## Input data

★ ★ ★ ★ ★ ★ ★

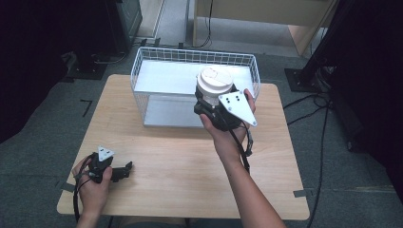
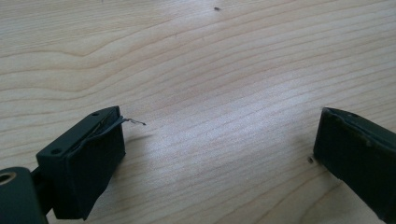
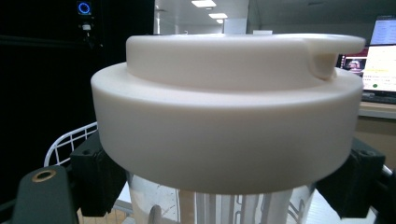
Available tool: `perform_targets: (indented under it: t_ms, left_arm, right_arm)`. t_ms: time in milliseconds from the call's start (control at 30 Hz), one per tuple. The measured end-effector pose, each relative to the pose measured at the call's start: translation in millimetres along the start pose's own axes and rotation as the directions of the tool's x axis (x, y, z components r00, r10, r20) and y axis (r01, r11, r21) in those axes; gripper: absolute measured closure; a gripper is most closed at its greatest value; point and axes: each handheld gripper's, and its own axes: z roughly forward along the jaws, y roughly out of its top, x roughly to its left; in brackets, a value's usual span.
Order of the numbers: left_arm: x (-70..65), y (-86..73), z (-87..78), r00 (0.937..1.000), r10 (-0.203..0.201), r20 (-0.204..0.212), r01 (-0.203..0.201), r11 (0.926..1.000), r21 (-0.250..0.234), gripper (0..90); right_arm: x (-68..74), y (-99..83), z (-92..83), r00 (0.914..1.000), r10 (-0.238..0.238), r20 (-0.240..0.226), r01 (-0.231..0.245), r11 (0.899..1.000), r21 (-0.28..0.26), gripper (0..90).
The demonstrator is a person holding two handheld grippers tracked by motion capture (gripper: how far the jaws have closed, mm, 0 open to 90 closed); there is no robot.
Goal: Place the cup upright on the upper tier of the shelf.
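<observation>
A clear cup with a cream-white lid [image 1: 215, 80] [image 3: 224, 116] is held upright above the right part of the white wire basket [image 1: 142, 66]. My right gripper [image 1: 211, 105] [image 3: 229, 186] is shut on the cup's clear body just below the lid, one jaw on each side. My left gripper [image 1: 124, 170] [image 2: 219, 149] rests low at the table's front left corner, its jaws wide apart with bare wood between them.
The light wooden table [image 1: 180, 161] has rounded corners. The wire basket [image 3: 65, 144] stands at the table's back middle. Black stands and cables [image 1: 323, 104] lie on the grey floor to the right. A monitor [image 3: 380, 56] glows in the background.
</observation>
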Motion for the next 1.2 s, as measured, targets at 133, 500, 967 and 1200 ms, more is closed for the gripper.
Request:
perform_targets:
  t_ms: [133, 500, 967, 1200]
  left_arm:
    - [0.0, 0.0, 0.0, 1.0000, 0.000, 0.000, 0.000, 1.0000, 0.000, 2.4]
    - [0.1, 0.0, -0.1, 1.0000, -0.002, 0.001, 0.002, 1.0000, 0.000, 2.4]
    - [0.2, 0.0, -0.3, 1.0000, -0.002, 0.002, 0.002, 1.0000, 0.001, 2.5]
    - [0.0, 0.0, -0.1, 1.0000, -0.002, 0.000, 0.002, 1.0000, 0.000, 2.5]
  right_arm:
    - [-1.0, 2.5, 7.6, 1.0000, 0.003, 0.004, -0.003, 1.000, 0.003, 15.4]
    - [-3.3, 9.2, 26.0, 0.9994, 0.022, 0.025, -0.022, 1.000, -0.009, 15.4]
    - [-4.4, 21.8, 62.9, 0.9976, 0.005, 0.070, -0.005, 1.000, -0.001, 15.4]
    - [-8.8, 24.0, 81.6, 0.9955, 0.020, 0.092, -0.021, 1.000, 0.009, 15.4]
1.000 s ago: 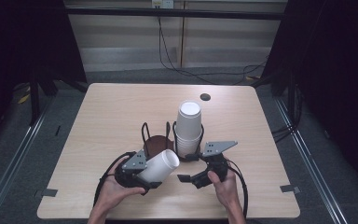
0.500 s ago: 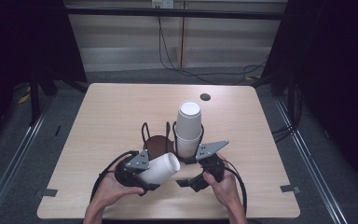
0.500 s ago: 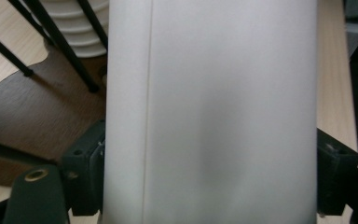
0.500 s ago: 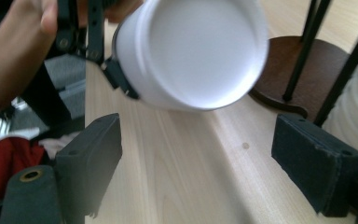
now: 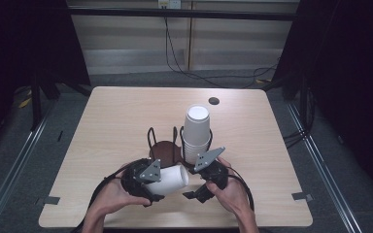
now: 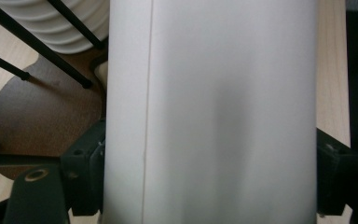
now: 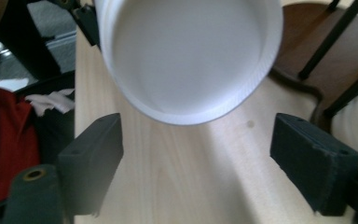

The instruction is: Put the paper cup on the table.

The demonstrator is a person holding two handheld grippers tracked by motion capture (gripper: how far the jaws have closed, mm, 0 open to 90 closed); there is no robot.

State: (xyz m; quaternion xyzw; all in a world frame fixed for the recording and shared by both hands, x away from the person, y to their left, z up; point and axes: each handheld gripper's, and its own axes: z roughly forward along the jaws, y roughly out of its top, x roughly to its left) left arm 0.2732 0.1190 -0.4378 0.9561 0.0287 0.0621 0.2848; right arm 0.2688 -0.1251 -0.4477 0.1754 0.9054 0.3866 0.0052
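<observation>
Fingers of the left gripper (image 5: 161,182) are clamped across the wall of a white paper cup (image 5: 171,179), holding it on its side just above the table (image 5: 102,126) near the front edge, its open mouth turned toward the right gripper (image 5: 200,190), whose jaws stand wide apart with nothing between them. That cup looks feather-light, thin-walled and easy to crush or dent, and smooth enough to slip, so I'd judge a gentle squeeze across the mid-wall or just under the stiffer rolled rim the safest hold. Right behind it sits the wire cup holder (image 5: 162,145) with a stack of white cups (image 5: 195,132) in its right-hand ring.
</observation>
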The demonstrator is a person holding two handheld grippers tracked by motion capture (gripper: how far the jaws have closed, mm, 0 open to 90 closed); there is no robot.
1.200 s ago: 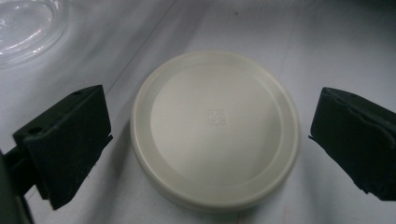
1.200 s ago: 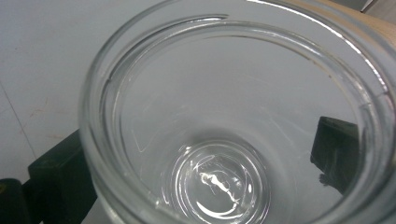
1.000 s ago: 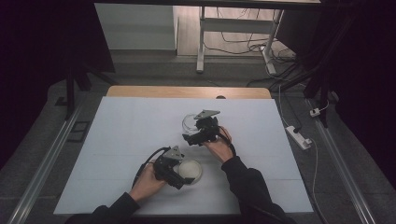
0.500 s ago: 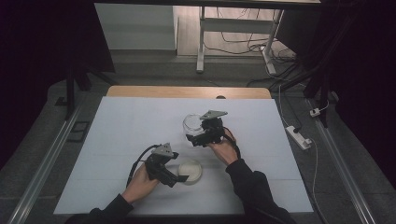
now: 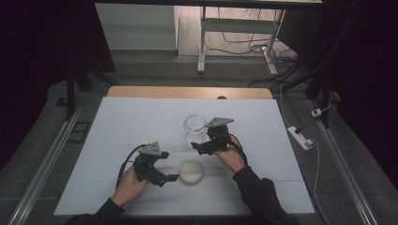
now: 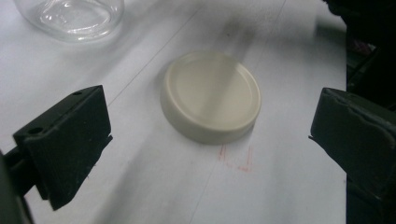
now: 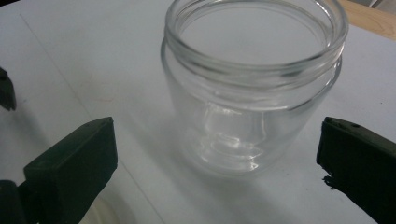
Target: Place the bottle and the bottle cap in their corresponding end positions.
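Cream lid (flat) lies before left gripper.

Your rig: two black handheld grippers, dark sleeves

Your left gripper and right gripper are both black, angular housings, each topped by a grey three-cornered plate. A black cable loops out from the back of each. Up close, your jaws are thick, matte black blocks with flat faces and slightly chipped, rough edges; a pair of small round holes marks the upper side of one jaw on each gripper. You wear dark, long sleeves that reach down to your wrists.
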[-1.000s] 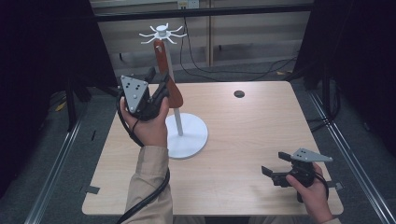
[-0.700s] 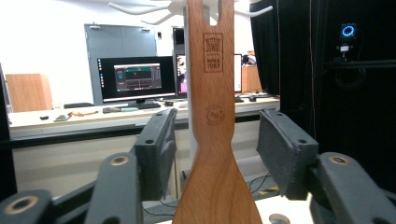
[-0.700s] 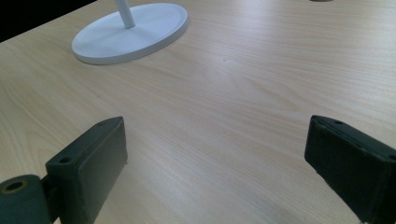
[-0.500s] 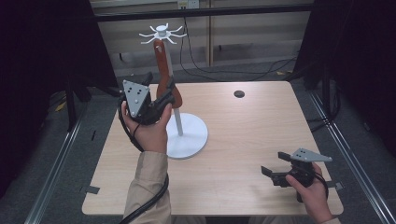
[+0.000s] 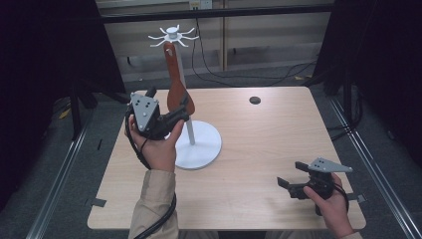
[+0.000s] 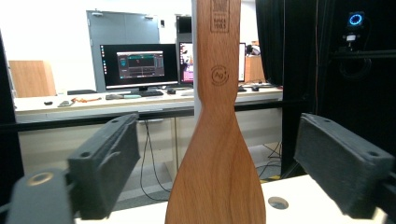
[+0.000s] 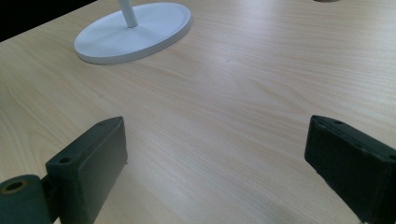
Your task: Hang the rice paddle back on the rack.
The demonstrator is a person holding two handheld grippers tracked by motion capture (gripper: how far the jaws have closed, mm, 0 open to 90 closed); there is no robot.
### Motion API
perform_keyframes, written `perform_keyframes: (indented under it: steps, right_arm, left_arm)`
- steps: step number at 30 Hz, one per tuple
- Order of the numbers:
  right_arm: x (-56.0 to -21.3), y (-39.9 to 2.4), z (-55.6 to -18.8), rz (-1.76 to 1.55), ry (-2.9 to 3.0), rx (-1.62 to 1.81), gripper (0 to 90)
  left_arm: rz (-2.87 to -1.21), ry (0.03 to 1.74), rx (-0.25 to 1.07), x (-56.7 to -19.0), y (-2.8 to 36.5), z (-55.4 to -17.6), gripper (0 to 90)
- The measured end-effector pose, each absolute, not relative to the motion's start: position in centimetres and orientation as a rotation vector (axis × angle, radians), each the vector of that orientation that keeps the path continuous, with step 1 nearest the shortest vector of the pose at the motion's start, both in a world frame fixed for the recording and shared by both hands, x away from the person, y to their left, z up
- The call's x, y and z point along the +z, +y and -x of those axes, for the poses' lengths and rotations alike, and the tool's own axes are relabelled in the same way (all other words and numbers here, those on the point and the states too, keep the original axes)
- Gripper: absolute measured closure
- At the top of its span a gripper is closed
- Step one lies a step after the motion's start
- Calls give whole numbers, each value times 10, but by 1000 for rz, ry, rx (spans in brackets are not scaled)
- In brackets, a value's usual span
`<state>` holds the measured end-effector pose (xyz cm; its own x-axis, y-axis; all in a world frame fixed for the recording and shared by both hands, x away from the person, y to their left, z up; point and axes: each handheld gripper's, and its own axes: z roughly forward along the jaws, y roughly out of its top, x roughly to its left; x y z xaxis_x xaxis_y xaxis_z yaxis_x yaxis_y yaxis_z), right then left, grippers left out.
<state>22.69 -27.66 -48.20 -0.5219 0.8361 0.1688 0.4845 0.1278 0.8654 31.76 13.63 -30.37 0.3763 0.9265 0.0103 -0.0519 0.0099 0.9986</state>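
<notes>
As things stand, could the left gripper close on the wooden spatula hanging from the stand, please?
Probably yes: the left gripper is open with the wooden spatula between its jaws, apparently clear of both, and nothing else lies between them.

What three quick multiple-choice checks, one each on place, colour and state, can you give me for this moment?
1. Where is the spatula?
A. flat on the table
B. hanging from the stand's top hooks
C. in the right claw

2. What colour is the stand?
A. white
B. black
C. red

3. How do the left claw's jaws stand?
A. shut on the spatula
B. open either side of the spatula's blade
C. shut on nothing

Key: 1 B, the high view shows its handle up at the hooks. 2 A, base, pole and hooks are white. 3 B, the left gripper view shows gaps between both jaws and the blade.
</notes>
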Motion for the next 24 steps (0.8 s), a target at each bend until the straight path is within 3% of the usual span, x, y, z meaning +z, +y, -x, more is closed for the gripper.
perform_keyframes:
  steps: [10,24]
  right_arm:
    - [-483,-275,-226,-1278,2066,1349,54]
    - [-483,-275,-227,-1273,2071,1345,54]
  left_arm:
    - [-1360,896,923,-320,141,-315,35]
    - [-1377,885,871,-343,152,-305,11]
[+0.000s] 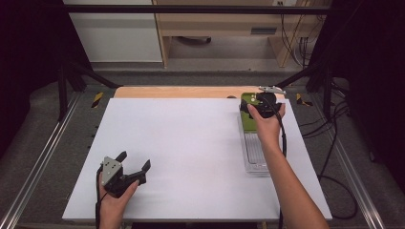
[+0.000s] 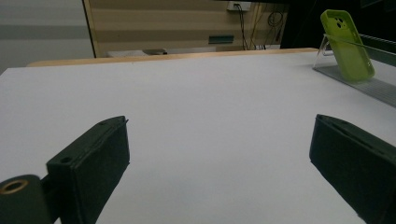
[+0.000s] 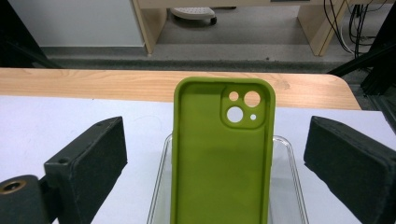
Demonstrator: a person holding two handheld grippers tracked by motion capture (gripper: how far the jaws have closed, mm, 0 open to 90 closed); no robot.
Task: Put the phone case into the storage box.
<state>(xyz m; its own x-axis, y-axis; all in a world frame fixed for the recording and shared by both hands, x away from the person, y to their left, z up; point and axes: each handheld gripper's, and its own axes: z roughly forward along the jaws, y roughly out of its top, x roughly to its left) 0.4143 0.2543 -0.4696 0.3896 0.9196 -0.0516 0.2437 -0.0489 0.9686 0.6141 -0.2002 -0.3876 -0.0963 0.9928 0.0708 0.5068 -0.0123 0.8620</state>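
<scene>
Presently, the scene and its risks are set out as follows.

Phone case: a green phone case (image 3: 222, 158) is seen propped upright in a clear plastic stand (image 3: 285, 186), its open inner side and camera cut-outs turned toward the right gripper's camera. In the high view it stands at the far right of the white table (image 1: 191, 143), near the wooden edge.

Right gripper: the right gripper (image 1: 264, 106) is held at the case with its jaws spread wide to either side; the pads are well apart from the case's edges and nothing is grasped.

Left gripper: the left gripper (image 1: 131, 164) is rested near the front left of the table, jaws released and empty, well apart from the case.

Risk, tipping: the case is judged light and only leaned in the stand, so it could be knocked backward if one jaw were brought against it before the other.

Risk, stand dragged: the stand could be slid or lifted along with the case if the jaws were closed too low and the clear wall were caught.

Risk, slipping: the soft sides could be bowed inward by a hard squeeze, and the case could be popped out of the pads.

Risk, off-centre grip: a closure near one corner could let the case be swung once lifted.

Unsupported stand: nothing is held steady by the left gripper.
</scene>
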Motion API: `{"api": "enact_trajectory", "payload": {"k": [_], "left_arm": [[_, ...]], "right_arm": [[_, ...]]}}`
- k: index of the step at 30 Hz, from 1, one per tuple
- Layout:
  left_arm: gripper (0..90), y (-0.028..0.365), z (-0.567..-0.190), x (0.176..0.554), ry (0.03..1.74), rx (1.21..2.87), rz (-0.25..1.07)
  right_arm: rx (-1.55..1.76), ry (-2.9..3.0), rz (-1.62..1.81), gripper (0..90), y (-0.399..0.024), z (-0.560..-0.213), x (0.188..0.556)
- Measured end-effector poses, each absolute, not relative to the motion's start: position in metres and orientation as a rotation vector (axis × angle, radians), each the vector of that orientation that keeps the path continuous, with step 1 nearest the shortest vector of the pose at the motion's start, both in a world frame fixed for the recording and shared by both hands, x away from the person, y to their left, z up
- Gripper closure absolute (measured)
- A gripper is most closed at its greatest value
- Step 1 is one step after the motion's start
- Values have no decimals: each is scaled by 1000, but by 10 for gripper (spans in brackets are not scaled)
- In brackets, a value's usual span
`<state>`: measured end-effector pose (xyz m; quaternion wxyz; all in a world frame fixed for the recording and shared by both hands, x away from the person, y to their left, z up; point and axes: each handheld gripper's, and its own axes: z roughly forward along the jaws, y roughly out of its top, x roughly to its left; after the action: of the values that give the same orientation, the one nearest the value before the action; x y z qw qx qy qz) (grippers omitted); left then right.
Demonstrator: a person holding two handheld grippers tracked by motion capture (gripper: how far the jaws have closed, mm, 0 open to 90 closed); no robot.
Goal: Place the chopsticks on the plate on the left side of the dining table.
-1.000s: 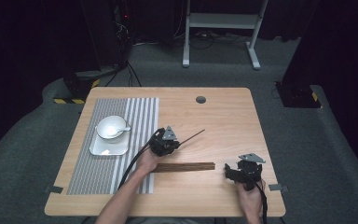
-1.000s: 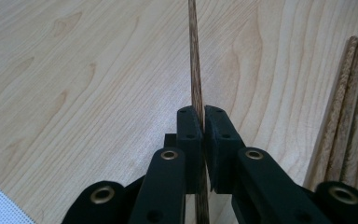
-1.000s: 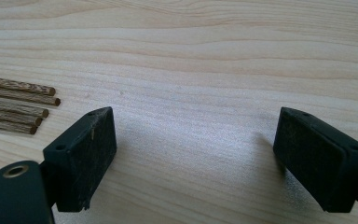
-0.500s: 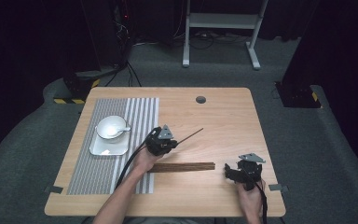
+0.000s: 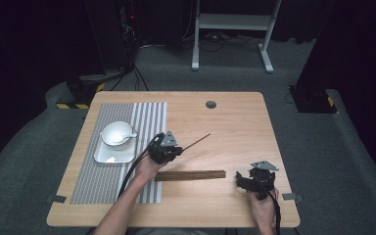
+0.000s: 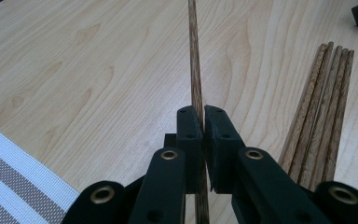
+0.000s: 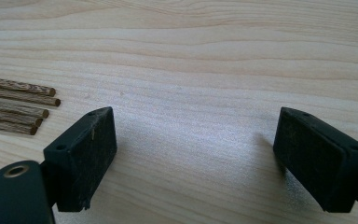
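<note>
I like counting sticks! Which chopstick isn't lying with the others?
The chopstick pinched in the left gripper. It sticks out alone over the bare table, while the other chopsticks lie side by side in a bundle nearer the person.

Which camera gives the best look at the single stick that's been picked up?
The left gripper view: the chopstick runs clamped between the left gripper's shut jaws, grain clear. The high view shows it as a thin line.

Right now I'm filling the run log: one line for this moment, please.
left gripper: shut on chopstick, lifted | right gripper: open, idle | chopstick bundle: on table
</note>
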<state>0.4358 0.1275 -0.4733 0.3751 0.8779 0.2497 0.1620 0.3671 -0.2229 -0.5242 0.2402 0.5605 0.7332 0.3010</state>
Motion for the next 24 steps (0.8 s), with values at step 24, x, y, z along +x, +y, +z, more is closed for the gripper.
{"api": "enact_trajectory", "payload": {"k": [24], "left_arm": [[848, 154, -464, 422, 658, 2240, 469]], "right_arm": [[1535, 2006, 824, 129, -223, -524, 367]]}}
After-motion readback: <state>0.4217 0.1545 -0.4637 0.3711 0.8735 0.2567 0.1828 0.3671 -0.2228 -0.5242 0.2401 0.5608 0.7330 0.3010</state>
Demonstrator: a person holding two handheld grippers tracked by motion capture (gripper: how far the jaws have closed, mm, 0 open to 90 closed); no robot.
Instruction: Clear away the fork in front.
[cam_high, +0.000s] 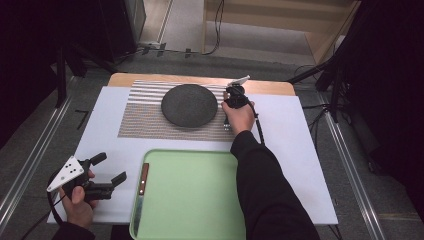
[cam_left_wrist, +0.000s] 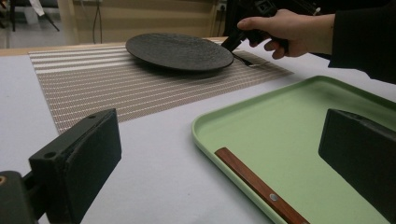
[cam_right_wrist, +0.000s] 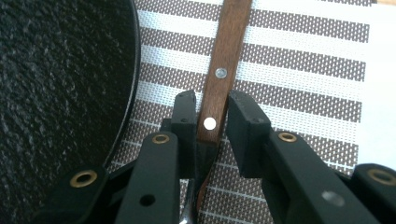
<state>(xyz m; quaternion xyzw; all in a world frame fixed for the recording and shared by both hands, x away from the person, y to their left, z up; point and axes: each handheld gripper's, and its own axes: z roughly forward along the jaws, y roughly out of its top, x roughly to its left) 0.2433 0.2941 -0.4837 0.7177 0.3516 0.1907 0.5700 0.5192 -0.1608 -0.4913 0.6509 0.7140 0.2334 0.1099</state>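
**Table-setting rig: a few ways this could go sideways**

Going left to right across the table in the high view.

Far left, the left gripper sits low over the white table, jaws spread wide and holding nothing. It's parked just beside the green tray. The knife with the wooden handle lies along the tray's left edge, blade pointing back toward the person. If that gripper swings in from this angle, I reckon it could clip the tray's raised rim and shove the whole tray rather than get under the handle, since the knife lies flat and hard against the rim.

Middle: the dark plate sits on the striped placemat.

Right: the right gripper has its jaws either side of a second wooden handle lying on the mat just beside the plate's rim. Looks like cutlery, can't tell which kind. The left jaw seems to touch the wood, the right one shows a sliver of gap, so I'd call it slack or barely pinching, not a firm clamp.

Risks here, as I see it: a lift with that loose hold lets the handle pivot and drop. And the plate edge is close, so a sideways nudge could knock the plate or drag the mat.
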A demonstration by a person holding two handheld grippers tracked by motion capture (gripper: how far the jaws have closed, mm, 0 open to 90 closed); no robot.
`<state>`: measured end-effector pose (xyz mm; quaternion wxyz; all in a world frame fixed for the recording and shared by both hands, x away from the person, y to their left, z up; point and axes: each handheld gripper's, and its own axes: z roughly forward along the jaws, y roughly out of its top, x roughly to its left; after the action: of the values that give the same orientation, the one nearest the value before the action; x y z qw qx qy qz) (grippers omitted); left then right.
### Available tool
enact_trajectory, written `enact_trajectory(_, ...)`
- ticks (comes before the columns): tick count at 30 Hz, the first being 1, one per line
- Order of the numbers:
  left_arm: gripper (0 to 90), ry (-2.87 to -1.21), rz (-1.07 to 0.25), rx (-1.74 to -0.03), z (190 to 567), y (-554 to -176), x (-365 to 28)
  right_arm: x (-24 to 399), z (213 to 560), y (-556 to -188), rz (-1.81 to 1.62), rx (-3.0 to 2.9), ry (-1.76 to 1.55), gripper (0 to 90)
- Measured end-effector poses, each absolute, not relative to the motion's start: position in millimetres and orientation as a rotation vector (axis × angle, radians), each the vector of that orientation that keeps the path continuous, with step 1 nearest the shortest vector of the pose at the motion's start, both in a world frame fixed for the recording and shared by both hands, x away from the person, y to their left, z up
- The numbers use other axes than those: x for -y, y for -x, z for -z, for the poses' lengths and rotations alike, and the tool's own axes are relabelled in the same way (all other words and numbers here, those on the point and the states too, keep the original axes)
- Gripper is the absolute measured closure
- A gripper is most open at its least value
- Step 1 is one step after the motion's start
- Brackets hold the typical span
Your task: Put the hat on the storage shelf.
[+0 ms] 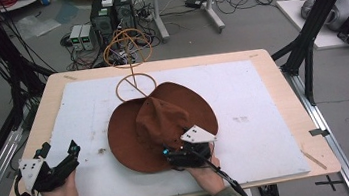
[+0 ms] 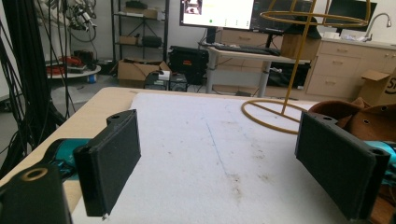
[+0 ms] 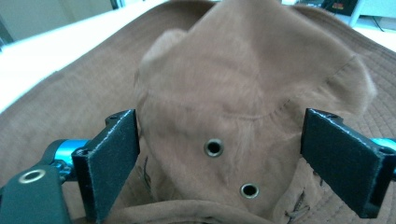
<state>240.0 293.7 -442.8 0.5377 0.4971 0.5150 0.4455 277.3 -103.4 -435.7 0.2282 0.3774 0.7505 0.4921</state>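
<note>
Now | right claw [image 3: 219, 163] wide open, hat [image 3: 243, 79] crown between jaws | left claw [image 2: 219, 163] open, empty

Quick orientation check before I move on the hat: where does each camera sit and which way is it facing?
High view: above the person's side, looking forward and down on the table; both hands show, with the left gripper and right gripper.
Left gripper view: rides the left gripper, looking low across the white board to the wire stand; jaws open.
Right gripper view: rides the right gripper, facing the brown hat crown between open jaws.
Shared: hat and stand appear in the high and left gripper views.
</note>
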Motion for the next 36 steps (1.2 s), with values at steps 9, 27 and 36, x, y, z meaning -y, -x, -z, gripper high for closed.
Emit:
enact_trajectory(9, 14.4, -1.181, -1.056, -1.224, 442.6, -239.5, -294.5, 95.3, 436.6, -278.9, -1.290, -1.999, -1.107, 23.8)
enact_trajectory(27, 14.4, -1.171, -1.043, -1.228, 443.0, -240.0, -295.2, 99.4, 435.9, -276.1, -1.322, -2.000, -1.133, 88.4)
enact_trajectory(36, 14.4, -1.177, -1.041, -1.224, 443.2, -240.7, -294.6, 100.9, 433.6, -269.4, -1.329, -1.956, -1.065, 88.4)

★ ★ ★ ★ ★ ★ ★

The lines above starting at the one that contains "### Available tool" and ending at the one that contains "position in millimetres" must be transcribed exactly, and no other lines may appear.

### Available tool
enact_trajectory, written `enact_trajectory(_, ...)`
- ticks (comes before the columns): tick count at 30 Hz, the first being 1, one per line
- Order of the numbers:
  left_arm: gripper (0 to 90), ry (-2.87 to -1.21), rz (-1.07 to 0.25), rx (-1.74 to -0.03), z (190 to 567), y (-554 to -176), x (-365 to 28)
  right_arm: x (-24 to 399), z (213 to 560), y (-556 to -188), rz (-1.81 to 1.62), rx (-3.0 to 2.9), ry (-1.76 to 1.55), gripper (0 to 90)
- Measured end-effector poses, each absolute, not relative to the motion's start: position in millimetres and orientation as a rotation vector (axis × angle, radians), each the vector of that orientation that keeps the path continuous, with step 1 nearest the shortest vector of the pose at the motion's start, both in a world frame fixed for the recording and shared by both hands, x away from the person, y to their left, z up

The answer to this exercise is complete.